Work task »
Give back all the data below exactly as it is shown.

Records for processing »
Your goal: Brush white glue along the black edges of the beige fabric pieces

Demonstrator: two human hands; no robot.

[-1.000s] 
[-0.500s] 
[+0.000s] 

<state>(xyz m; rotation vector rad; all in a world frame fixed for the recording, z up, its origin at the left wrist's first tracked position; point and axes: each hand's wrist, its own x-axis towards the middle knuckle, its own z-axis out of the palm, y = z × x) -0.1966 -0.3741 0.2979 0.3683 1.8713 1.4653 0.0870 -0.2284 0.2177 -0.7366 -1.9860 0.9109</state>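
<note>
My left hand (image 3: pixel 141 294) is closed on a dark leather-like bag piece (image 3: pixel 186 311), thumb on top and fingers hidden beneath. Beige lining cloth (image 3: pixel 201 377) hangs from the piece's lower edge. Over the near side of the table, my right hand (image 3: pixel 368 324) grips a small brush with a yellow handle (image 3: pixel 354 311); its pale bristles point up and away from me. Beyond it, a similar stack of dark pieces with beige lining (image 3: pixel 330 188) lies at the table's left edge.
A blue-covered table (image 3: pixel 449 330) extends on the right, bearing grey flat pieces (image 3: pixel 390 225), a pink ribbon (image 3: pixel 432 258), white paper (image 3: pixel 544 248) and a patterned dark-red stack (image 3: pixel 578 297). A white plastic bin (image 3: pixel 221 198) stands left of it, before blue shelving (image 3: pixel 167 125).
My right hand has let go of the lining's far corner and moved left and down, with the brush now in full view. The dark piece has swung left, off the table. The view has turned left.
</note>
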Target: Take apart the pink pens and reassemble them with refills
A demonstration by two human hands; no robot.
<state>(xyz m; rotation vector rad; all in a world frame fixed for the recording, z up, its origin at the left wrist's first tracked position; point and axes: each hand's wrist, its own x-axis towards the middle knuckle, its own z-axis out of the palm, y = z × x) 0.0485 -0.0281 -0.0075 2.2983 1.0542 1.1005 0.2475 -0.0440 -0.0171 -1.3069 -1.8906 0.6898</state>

Solved exercise »
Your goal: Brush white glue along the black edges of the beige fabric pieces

Demonstrator: two human hands; no robot.

[-1.000s] 
[-0.500s] 
[+0.000s] 

<state>(xyz m; rotation vector rad; all in a world frame fixed for the recording, z up, its origin at the left wrist's first tracked position; point and axes: each hand's wrist, its own x-axis towards the middle knuckle, its own z-axis out of the palm, y = z × x) -0.1966 -0.3741 0.2979 0.3683 1.8713 1.4653 0.0870 -0.2284 0.2177 -0.7366 -1.9860 0.9109</state>
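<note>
My left hand (image 3: pixel 141 294) is closed on a dark leather-like bag piece (image 3: pixel 186 311), thumb on top and fingers hidden beneath. Beige lining cloth (image 3: pixel 201 377) hangs from the piece's lower edge. Over the near side of the table, my right hand (image 3: pixel 368 324) grips a small brush with a yellow handle (image 3: pixel 354 311); its pale bristles point up and away from me. Beyond it, a similar stack of dark pieces with beige lining (image 3: pixel 330 188) lies at the table's left edge.
A blue-covered table (image 3: pixel 449 330) extends on the right, bearing grey flat pieces (image 3: pixel 390 225), a pink ribbon (image 3: pixel 432 258), white paper (image 3: pixel 544 248) and a patterned dark-red stack (image 3: pixel 578 297). A white plastic bin (image 3: pixel 221 198) stands left of it, before blue shelving (image 3: pixel 167 125).
My right hand has let go of the lining's far corner and moved left and down, with the brush now in full view. The dark piece has swung left, off the table. The view has turned left.
</note>
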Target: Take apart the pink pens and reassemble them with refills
A demonstration by two human hands; no robot.
<state>(xyz m; rotation vector rad; all in a world frame fixed for the recording, z up, its origin at the left wrist's first tracked position; point and axes: each hand's wrist, its own x-axis towards the middle knuckle, its own z-axis out of the palm, y = z × x) 0.0485 -0.0281 -0.0075 2.2983 1.0542 1.1005 0.2475 -0.0440 -0.0171 -1.3069 -1.8906 0.6898</state>

What precedes this is the full answer.